# GOAL OF THE EXERCISE:
Your task is to retype each line of the data below exactly.

*** INFORMATION SHOWN ***

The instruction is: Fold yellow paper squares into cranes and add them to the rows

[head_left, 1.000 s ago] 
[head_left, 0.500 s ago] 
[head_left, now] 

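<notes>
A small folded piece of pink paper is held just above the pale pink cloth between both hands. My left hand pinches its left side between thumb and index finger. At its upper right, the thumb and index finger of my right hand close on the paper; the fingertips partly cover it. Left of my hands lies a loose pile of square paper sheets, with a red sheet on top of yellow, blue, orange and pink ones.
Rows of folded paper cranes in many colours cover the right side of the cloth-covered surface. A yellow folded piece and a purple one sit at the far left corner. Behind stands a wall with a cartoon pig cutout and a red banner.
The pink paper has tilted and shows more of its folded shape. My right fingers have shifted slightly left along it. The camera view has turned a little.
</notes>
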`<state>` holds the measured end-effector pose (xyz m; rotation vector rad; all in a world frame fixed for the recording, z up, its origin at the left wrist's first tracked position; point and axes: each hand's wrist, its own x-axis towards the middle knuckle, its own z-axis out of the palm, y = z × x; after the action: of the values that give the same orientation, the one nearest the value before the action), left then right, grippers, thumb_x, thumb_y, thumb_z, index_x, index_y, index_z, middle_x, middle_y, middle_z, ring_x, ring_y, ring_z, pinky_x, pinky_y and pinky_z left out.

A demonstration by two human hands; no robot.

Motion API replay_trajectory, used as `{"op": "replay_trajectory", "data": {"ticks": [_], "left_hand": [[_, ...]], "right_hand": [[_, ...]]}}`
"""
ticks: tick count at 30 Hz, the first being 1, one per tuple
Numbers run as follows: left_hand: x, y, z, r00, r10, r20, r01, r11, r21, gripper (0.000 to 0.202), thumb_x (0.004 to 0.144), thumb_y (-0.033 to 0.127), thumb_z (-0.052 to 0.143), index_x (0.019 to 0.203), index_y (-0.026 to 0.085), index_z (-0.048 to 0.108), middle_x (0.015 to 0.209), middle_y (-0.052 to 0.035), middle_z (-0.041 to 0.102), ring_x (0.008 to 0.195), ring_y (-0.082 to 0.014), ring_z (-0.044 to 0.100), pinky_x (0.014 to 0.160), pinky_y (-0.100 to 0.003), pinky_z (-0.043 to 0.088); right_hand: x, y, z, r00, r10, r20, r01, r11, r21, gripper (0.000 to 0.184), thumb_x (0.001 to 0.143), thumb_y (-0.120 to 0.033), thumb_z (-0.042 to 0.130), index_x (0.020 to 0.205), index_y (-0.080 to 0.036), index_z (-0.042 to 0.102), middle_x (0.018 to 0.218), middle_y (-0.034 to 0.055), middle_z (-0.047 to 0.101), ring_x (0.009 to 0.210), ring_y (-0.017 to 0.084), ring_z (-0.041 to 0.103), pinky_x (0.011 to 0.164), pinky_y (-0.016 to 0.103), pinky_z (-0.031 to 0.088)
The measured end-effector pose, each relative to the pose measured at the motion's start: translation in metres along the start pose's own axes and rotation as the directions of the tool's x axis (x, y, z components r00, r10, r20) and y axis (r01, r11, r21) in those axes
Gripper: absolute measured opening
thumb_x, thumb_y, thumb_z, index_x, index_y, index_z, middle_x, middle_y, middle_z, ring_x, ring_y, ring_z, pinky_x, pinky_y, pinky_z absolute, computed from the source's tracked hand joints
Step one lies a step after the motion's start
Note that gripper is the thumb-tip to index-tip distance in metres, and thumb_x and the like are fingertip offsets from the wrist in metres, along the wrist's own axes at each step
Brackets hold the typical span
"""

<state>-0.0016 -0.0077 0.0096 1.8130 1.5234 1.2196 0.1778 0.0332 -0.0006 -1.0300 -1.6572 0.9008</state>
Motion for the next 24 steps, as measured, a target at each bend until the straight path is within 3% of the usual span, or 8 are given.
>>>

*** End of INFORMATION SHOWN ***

# TASK SOLUTION:
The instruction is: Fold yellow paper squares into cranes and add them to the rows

[head_left, 1.000 s ago] 
[head_left, 0.500 s ago] 
[head_left, now] 

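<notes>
A small folded piece of pink paper is held just above the pale pink cloth between both hands. My left hand pinches its left side between thumb and index finger. At its upper right, the thumb and index finger of my right hand close on the paper; the fingertips partly cover it. Left of my hands lies a loose pile of square paper sheets, with a red sheet on top of yellow, blue, orange and pink ones.
Rows of folded paper cranes in many colours cover the right side of the cloth-covered surface. A yellow folded piece and a purple one sit at the far left corner. Behind stands a wall with a cartoon pig cutout and a red banner.
The pink paper has tilted and shows more of its folded shape. My right fingers have shifted slightly left along it. The camera view has turned a little.
</notes>
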`<state>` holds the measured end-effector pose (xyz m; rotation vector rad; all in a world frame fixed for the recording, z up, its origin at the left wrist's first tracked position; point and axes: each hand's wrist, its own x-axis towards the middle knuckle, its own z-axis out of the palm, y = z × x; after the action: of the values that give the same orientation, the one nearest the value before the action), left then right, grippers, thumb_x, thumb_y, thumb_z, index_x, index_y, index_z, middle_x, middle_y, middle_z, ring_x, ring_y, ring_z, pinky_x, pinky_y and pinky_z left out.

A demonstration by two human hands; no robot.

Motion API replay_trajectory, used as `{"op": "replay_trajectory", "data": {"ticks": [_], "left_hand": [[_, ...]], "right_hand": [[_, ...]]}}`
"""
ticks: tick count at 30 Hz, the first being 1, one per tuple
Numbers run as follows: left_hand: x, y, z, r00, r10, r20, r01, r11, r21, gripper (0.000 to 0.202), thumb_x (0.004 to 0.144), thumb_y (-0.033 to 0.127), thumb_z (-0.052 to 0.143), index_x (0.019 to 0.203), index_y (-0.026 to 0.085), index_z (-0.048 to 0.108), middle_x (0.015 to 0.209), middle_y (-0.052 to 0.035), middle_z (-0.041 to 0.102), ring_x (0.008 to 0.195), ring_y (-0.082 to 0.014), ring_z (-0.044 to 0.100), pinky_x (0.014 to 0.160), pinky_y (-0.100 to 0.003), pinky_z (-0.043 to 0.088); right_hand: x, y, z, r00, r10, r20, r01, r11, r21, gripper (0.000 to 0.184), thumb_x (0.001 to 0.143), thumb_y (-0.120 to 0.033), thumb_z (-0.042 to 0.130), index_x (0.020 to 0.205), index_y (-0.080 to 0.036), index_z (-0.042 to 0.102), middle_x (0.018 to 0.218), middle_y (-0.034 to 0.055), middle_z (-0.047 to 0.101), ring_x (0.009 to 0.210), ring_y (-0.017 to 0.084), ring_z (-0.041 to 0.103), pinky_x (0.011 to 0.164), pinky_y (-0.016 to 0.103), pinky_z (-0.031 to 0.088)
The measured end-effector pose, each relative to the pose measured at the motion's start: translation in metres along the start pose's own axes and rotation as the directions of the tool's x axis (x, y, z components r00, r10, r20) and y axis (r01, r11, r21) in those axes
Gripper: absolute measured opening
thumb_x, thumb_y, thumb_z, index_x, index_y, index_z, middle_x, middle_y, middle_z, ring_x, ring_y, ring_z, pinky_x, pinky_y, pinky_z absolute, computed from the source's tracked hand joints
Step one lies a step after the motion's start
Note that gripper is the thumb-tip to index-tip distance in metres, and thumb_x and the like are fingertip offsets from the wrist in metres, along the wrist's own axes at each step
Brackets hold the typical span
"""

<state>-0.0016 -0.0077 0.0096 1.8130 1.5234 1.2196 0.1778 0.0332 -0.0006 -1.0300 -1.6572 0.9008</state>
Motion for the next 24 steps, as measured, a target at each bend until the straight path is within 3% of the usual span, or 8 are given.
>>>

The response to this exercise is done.